0–24 months: From the earliest days, little ones feel and express emotions intensely. They smile or giggle to show happiness. They cry to show they’re unhappy, uncomfortable, or that they need something. They can also feel intense stress and anxiety. As babies approach 12 months, their brains have developed more complex emotions (for instance, fear of strangers). By 24 months, children have developed strong attachments to caregivers, which might make separating a challenge.
- Use feeling words and big expressions to help children learn emotions.
- Help babies recognize expressions and facial features by showing them their faces in a mirror.
2 years: Children may become more aware of their emotions and begin to comfort themselves by snuggling a blanket or toy. They may also show empathy toward others by comforting a child with what comforts them, such as offering their favorite stuffed animal or doll. They may still show strong emotions with body language more than words, which is why two-year-olds are famous for tantrums!
- Use words to describe their emotions: “You’re feeling frustrated because your brother took the blue crayon when you wanted to use it.”
- Read together and point out characters’ expressions as you name the emotion they are showing.
3 years: Giving hugs to friends after they get hurt or offering a comfort object to a crying sibling are ways you’ll see that children are beginning to show their concern for others’ feelings. Their brains may also begin to store names for simpler feelings, such as feeling “mad” when they don’t get their way and “happy” when they get a treat.
- Help children develop empathy by playing doctor with stuffed animals. How can they comfort someone?

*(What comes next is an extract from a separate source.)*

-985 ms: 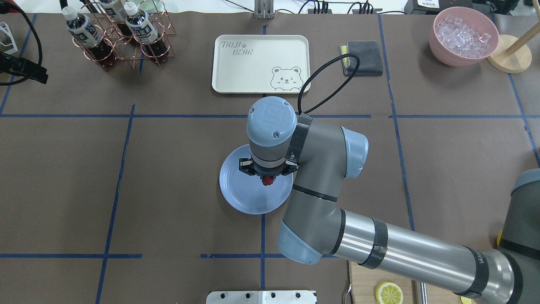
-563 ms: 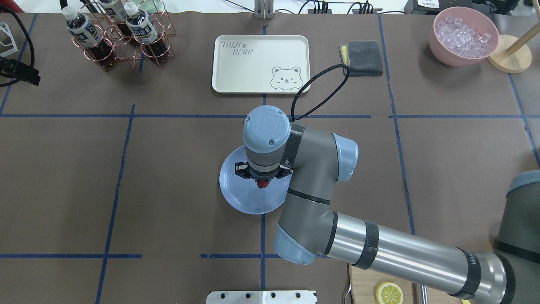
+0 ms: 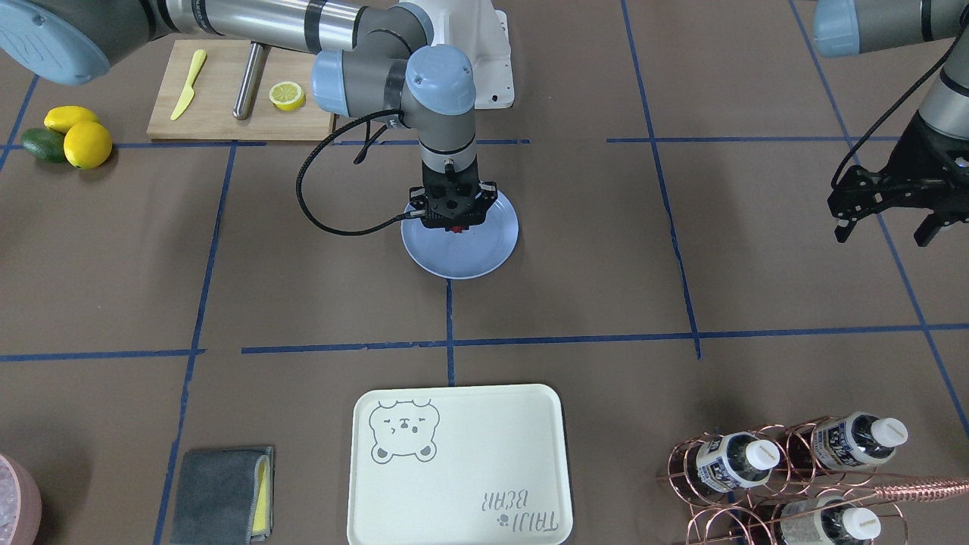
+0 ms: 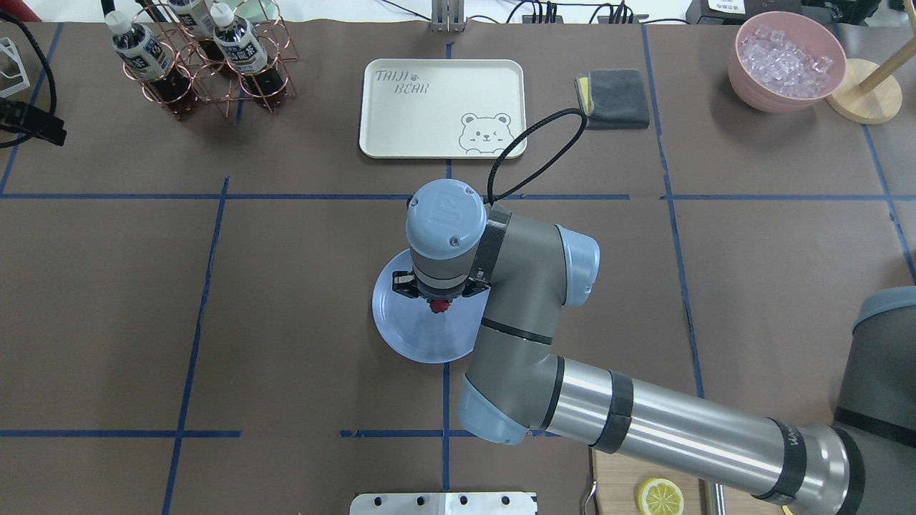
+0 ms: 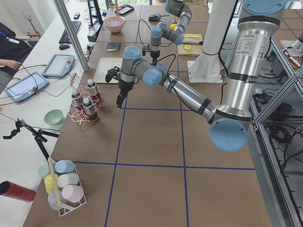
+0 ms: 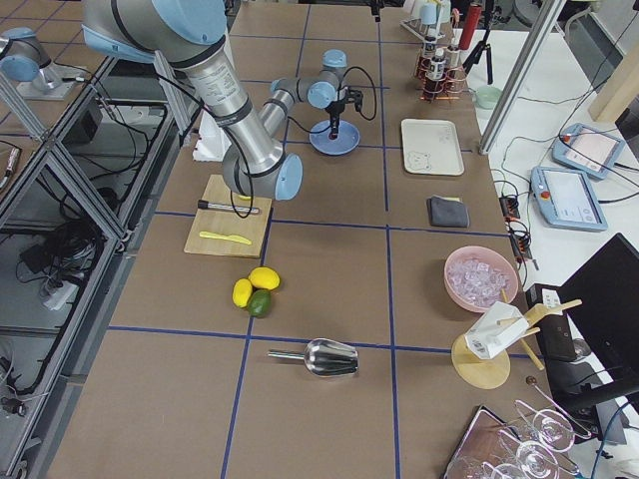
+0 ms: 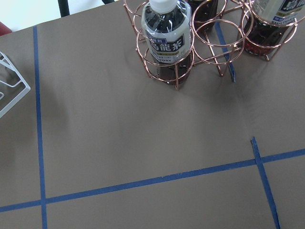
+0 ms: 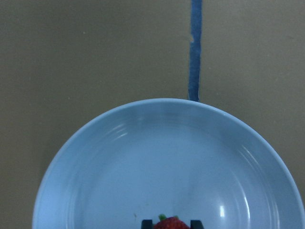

Model giving a hug, and saying, “I hope you feel better.”
- Play a game of feeling charades to show ways to express emotions.
4 years: Children may begin to really understand others’ feelings and why they feel that way: “He’s sad because he didn’t get a turn on the swing.” The areas of the brain that are in charge of self-control may be in high gear as you notice children being more in control when they have big feelings (breathing to calm down instead of screaming), and putting big feelings into words: “I feel sad because my block tower fell. Will you help me build it again?”
- Make a poster showing strategies to manage feelings, such as belly breathing or asking for a hug.
- Let children feel like superheroes. When a problem comes up, say, “This sounds like a job for Super [child’s name]! He can figure it out!”
5 and 6 years: Children are starting to understand that friends may have different feelings and like different things than they do: “I like to play dress-up, but Amy doesn’t.” They are beginning to manage feelings successfully, such as taking slow, deep breaths, to calm down, and becoming more comfortable in new environments.
- Practice strategies to help focus attention and manage emotions, such as giving yourself a hug when you need to calm down, or making binoculars with your hands to focus on something.